Director: Pedro Almodóvar
Screenplay: Pedro Almodóvar
Starring: Penélope Cruz, Milena Smit, Israel Elejalde, Aitana Sánchez-Gijón, Rossy de Palma, Julieta Serrano
Country: Spain
Running Time: 120m
Year: 2021
BBFC Certificate: 15

Between 1936 to 1939, Spain suffered thousands of “forced disappearances”. Men taken from their families, executed and buried in unmarked mass graves. It’s Spain’s holocaust and the country has never reconciled itself with its dark history, in fact, the current generation is moving on more than ever. Without a willingness from the authorities to literally keep digging, many families face never knowing where their grandfathers are buried.

The horrific crimes of the Franco regime is something Pedro Almodóvar is passionate about and has always wanted to address in film, and he’s finally realised it in the beautiful and emotional Parallel Mothers. The story focuses on Janis (Penélope Cruz) and Ana (Milena Smit) as single mothers, separated by a generation, but they bond during their maternity. Janis is a photographer, with a passion to arrange the excavation of a suspected grave on the outskirts of her village. Her child’s father Arturo (Israel Elejalde), with whom she had a fling, helps her navigate the complicated process of getting funding so he can dig the site. Ana needs some stability and may find it in Janis, nevertheless, she questions why the grave is important.

Almodóvar is a master of melodrama, but by his standards, the story in Parallel Mothers leans a little further into soap opera and, while the metaphors are obvious, the juxtaposition with the story of the grave nevertheless can feel awkwardly placed. And yet this is a thin criticism, because it works. The net result is frothy, sexy and colourful, with an undercurrent of emotion; you can feel the melancholy anger in Janis and her family’s community. And that anger is not in the young Ana, at least not for history, who represents the director’s touchstone for social, political and sexual freedom.

That Pedro can wrap the story of his country’s awful history into something so effortlessly contemporary and, of course, feminine, is a testament to his considerable confidence as a filmmaker and the performances of his cast. Penélope Cruz is always reliable in Almodóvar’s films and this is one of her finest roles. She is magnificent. Janis is proud, confident, but not immune from mistakes. Milena Smit’s Ana fills the gaps, and while this is ostensibly Cruz’s film, it couldn’t work without how well they share the screen. The dialogue is wonderful. Rich, efficient and propels the story without an inch of fat and though elements of the story are real, sombre even, there is comedy. The story is one of honest optimism and may be simple, predictable even, but we wouldn’t want to be anywhere else for two hours. Pedro’s camera is not prone to wandering, but his cinema -and make no mistake, this is pure cinema- is rich and inviting.
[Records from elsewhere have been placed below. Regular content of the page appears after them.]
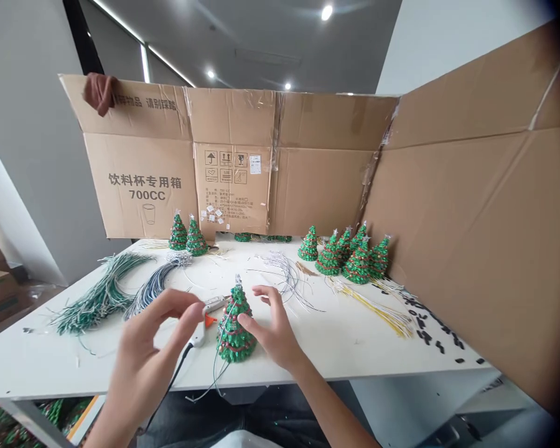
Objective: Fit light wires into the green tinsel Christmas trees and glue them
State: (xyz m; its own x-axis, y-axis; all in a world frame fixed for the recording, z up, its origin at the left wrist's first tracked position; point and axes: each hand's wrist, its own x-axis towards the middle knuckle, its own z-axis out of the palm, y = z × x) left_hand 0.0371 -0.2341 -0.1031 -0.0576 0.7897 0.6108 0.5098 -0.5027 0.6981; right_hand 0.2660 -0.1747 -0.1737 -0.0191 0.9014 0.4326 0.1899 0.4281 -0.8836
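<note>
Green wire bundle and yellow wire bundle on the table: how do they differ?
The green wire bundle is thick, the yellow wire bundle slimmer. The green one bends in an arc; the yellow one lies nearly straight. The green one is left of the nearest tree, the yellow one right of it. Both are many thin strands on the white table.
</note>
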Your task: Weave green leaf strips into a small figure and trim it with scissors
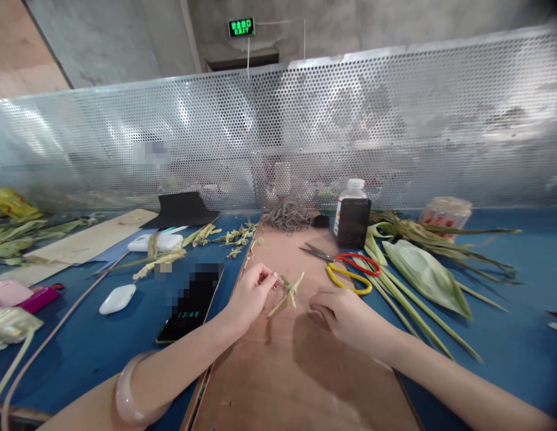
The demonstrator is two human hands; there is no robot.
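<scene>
My left hand [255,291] is closed in a pinch on a small woven leaf piece [290,291], which has pointed pale green ends sticking out. The piece is held just above the brown board [278,371]. To its right, my right hand [334,308] has its fingers curled together, apart from the piece; whether something small is between them is hidden. Scissors [350,269] with one red and one yellow handle lie just beyond my right hand. A bangle [133,389] is around my left forearm.
A phone [192,305] and white case [118,299] lie left. At the board's far end is grey cord [289,214], with a bottle [352,212] beside it. Long green leaves [426,275] lie right, near a clear jar [446,214]. A perforated metal screen [305,126] stands behind.
</scene>
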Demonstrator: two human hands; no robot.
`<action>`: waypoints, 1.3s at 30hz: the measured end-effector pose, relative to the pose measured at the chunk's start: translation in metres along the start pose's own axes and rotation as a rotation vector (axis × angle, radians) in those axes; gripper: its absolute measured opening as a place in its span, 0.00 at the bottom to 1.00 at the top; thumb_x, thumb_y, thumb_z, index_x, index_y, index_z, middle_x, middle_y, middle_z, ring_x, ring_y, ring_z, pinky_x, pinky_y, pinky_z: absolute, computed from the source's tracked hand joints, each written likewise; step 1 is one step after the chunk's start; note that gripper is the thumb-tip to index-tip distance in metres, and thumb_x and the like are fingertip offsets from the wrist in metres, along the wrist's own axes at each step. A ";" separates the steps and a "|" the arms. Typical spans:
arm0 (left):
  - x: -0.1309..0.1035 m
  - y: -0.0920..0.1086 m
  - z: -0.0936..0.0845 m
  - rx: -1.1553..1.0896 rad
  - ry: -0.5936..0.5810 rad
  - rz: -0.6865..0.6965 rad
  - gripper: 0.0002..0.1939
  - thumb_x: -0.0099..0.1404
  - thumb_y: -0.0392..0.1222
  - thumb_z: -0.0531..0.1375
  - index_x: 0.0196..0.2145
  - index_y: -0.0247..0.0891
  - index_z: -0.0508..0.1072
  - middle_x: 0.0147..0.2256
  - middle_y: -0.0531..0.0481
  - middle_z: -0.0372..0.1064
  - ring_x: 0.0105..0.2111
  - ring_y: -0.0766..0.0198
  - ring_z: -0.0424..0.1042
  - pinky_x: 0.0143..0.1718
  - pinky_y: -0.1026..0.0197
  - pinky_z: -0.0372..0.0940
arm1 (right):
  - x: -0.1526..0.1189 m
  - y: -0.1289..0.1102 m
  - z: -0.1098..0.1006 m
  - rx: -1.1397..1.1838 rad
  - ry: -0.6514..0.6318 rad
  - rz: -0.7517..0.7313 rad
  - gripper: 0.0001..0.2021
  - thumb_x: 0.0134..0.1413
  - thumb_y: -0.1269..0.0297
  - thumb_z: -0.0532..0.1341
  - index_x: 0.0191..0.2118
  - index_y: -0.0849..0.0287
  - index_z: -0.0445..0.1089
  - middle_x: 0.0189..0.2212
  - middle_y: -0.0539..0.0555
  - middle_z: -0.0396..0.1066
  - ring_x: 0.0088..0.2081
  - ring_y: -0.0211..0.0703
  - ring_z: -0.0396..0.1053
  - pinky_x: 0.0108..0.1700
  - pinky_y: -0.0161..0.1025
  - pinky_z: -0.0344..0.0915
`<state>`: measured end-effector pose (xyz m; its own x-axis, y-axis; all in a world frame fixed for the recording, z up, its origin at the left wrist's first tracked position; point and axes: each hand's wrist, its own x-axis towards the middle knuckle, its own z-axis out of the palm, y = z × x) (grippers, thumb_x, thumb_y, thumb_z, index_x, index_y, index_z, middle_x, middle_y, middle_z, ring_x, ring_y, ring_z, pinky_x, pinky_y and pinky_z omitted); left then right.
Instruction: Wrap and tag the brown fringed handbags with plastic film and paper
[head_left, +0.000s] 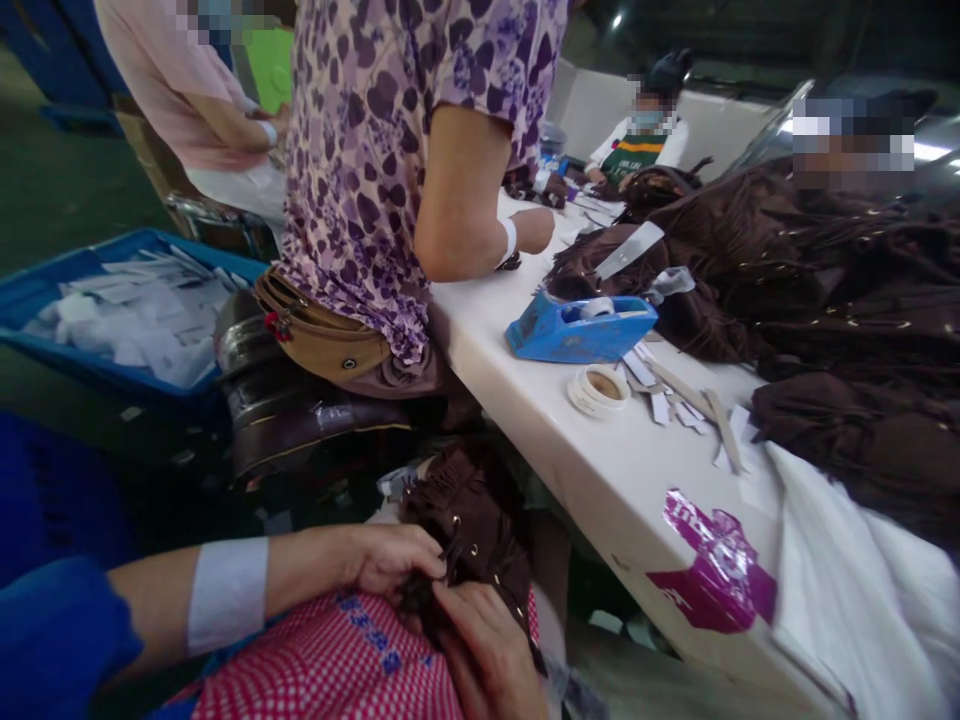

Parallel Mothers is another example of Almodóvar’s astonishing attention to detail. His cinematography remains bright, sharp and disarmingly colourful. A car towards the end of the film could have been any car, but no, this is a Pedro car; bright, shiny green. Janis’ flat decor is a wonder to behold and food too.


Pedro Almodóvar’s films are rarely bombastic affairs but his sound design should never be underestimated. The rich and subtle soundscape is an equal part of his mise en scene with the rest of the production.


The extra features are odd. A handful of behind the scenes clips looking at different areas are certainly interesting enough, but are presented without context or direction. Also, there would have been considerable value in any effort to provide more backstory to the tragic premise, and yet there is nothing.